Debugging loss plot

I’m using a densenet121 for multilabel image classification.
Loss function is beta_score.
I used iterative stratification to balance distributions of multilabel data across splits for cross validation.
In the plot, the validation loss is lower than train loss.
I saw this link: https://www.pyimagesearch.com/2019/10/14/why-is-my-validation-loss-lower-than-my-training-loss/
They gave many reasons. But I’m still unsure.
And I guess I also don’t know if it’s something to be corrected.

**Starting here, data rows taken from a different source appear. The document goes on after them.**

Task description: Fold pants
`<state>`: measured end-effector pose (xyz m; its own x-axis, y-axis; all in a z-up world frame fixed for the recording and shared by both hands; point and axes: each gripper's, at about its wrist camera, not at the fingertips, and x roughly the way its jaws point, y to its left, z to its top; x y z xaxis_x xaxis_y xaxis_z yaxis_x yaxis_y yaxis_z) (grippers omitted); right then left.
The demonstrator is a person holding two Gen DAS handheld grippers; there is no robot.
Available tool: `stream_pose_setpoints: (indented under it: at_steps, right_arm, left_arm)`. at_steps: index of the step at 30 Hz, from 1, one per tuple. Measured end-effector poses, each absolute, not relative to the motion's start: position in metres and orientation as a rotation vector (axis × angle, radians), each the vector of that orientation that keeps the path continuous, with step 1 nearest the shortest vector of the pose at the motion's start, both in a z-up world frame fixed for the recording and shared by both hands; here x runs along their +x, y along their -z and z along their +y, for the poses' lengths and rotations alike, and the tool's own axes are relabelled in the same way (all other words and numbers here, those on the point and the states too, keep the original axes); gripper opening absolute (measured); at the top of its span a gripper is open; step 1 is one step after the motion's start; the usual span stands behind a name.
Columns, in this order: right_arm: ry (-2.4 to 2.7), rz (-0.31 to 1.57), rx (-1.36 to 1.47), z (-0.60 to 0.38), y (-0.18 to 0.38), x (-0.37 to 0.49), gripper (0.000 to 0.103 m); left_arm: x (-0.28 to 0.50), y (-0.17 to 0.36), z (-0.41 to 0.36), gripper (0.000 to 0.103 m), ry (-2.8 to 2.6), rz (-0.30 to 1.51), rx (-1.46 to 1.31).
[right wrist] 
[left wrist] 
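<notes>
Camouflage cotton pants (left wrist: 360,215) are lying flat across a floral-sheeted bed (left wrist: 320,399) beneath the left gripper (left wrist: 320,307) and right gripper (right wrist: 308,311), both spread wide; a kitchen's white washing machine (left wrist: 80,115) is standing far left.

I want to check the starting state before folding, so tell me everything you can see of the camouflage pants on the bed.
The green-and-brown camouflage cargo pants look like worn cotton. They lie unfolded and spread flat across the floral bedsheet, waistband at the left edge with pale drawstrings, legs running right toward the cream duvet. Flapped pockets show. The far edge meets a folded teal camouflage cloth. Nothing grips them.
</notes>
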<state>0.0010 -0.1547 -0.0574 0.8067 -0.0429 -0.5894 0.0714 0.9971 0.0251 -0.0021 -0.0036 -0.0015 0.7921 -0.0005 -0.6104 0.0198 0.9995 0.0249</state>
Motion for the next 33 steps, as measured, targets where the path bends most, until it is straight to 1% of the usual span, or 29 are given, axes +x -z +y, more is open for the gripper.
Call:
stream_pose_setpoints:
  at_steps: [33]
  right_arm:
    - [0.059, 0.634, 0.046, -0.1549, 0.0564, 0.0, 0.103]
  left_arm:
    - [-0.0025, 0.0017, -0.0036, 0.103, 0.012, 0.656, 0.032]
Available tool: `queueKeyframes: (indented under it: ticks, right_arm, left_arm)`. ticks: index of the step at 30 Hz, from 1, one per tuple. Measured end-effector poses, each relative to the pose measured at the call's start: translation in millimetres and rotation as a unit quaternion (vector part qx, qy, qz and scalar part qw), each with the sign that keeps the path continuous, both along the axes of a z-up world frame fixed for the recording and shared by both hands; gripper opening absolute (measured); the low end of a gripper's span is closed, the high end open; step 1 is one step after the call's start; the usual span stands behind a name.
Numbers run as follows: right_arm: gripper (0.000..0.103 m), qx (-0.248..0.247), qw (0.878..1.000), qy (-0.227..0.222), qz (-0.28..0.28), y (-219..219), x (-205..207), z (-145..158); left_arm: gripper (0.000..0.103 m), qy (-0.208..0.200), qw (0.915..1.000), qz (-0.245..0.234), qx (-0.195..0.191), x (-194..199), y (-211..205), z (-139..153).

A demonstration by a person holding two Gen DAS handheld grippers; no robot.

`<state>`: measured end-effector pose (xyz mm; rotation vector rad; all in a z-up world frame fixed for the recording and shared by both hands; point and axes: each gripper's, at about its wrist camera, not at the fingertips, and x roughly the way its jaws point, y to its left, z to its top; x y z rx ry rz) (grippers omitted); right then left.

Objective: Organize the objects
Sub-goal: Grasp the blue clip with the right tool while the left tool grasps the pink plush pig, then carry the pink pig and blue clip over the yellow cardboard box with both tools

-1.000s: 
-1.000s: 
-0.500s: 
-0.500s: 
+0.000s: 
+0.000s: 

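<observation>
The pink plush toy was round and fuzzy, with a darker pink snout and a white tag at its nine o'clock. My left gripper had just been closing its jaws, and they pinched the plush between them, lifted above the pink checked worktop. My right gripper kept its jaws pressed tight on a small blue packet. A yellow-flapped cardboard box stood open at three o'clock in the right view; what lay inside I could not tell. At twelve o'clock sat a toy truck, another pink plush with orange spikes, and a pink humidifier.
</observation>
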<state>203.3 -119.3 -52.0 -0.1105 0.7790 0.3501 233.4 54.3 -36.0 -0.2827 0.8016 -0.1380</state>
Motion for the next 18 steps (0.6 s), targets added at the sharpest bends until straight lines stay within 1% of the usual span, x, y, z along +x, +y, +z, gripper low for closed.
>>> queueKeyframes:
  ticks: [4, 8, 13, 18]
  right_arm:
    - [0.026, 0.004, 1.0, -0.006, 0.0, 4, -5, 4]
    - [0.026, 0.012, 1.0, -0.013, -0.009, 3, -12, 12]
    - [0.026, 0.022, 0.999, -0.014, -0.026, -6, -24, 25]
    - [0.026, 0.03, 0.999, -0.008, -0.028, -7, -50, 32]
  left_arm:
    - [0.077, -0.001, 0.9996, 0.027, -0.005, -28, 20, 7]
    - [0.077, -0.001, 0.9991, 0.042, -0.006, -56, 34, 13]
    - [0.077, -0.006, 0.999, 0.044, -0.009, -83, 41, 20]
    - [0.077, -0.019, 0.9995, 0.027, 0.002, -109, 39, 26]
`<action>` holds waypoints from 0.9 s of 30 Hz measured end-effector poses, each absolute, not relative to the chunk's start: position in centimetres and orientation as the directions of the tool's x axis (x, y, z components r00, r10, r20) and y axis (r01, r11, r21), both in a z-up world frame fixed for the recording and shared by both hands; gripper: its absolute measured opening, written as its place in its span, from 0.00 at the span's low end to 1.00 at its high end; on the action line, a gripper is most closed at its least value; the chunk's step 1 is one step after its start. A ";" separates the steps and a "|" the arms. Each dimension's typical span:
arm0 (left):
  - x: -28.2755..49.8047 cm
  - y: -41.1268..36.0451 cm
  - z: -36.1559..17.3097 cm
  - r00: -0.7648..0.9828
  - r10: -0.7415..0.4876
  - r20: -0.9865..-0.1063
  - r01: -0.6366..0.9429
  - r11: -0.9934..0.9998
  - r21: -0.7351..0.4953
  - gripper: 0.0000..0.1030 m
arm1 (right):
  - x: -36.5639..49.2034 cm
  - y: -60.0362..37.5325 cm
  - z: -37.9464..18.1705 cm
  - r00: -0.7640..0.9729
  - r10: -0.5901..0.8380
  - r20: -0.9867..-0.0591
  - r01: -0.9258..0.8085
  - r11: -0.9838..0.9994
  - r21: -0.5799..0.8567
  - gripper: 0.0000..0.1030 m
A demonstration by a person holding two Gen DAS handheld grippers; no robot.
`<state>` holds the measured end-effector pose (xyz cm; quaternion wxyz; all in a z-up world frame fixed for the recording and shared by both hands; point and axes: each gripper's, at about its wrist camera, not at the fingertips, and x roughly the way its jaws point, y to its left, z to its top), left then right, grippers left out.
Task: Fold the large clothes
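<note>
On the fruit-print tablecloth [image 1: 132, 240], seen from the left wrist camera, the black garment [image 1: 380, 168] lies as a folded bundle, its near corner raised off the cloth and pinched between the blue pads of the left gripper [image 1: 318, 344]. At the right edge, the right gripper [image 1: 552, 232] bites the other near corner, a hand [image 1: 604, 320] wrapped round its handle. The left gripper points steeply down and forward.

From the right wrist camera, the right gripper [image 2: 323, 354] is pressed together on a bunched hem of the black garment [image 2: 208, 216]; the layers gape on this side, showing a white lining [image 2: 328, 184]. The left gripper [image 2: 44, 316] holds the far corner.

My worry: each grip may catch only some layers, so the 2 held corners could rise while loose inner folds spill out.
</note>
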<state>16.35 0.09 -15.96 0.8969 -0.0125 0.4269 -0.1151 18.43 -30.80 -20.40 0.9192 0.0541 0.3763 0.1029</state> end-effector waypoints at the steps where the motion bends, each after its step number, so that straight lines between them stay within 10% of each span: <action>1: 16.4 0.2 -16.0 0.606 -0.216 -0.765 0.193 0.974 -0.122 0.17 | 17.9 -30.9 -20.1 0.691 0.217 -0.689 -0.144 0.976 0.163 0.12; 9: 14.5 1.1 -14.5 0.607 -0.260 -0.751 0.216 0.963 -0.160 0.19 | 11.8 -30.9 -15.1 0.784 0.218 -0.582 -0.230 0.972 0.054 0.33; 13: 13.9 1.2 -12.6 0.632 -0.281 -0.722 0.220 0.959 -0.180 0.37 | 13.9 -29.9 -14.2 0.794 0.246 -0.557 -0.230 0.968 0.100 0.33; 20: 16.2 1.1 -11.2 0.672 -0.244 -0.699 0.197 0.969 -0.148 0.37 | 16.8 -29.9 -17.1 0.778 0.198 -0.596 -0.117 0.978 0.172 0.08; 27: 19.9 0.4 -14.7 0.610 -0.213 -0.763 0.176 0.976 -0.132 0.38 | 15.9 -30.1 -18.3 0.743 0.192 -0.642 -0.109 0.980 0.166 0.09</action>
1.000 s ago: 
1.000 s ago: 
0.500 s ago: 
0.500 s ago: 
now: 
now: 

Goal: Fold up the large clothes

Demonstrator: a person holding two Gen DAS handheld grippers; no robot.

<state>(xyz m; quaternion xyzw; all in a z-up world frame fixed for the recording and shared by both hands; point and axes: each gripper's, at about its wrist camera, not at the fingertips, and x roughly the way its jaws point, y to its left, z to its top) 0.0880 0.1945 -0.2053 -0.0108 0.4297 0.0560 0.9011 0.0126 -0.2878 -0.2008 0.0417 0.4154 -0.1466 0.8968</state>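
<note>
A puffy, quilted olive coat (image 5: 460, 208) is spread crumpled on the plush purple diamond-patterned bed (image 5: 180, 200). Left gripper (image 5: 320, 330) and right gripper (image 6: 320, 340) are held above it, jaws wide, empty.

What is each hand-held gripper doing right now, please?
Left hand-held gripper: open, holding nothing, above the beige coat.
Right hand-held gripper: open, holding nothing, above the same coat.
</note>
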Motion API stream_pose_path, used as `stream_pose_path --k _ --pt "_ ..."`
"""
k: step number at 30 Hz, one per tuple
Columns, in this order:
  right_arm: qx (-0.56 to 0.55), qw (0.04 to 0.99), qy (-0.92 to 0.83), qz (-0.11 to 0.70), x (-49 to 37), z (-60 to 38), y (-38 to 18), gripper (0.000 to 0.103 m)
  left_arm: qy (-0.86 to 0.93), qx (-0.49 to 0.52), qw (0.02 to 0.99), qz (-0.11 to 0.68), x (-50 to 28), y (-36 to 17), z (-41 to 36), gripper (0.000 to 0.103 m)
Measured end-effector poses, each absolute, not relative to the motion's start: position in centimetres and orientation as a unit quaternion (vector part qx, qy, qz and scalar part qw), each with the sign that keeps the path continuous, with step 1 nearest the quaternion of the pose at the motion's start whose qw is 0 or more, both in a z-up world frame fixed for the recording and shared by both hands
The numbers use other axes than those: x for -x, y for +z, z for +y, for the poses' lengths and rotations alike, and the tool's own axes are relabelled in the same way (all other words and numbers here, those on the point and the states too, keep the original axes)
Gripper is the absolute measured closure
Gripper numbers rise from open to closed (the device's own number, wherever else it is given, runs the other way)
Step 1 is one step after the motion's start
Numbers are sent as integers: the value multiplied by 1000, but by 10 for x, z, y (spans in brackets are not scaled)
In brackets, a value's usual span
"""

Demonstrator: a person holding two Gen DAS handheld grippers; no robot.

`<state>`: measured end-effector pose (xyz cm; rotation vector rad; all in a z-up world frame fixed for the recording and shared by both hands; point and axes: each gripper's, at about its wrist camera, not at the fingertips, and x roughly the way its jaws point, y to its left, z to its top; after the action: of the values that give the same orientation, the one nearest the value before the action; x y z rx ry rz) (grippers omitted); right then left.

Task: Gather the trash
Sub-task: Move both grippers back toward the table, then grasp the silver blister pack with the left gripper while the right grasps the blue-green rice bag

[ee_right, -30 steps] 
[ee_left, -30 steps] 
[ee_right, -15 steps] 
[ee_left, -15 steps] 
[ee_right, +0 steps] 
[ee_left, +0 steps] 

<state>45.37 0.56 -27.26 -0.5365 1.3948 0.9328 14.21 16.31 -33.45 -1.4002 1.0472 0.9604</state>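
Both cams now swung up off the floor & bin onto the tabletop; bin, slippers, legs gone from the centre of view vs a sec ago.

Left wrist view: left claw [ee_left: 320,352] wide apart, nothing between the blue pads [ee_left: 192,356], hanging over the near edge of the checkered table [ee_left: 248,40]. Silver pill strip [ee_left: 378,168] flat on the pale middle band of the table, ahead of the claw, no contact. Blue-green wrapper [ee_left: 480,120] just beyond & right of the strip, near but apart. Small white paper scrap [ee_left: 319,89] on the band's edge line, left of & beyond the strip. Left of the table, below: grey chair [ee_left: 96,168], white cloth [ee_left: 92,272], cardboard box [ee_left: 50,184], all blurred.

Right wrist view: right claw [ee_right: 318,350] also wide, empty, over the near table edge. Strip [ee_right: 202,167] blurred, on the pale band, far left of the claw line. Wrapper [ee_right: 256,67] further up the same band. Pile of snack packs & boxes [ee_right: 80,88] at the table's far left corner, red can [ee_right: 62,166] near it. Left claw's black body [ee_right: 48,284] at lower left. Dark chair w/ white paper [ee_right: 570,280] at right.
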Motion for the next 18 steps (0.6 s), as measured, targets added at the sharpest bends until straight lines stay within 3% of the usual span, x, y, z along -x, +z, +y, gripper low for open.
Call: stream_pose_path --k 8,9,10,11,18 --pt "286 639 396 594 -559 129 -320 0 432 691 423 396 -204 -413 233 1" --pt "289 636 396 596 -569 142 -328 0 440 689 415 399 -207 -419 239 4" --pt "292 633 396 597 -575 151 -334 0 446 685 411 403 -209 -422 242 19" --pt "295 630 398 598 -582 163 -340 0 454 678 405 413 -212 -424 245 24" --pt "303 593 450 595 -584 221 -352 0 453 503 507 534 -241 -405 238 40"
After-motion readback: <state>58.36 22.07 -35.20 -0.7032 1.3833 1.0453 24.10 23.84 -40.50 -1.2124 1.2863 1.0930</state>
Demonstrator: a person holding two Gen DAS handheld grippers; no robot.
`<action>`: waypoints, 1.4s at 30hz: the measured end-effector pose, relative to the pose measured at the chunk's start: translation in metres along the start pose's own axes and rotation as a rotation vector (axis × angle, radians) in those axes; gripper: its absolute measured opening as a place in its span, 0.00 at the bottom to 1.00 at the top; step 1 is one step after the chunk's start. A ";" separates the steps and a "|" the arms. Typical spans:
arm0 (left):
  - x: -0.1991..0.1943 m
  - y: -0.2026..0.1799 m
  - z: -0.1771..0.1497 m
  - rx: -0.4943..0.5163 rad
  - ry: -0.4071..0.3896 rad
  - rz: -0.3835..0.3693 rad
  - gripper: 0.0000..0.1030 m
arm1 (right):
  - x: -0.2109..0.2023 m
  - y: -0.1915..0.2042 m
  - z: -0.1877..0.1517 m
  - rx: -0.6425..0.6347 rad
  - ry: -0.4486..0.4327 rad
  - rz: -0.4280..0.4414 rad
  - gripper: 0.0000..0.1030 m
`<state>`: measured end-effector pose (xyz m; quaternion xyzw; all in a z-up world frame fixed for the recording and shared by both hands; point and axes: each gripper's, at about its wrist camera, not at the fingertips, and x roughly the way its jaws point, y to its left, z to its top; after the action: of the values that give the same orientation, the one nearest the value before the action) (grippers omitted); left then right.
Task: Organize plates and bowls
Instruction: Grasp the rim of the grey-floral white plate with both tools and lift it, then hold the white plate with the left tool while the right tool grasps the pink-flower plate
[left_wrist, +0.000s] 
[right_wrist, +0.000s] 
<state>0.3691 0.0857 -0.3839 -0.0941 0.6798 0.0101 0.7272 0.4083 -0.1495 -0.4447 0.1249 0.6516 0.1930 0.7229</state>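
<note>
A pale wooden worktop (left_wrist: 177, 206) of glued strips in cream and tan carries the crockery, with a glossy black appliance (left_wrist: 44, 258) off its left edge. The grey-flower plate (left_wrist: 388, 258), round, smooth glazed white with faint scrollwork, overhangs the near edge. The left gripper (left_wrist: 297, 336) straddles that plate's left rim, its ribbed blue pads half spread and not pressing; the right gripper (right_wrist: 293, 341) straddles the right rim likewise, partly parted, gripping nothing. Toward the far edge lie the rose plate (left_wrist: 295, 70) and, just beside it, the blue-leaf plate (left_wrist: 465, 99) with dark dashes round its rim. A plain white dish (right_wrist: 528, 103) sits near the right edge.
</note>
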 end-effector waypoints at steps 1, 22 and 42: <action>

I saw in https://machinelearningmastery.com/learning-curves-for-diagnosing-machine-learning-model-performance/ that if training loss is still decreasing than it means the model is underfitting.
I just want to make sure that this still holds true in my case (loss_train > loss_val)
This is a snapshot of the loss plot where blue is train and red is val.
I smoothed the plot (0,999).
smoothed_losses_densenet121

EDIT:
I deleted Dropout and added more epochs. But the plot shows the peak in the beginning. And I have no idea what it means.
loss_no_dropout_more_epochs

Did you check the data splits between the training and validation sets?
Could maybe “simpler” samples have landed in the validation set or are you using aggressive data augmentation techniques during training?

I used iterative stratification to balance distributions of multilabel data across splits for cross validation. And then I chose 1 fold/5folds to be the validation fold. So, normally there is no data leakage. Now, concerning the “simpler” samples, I have no idea. Do people normally go through the samples one by one to see?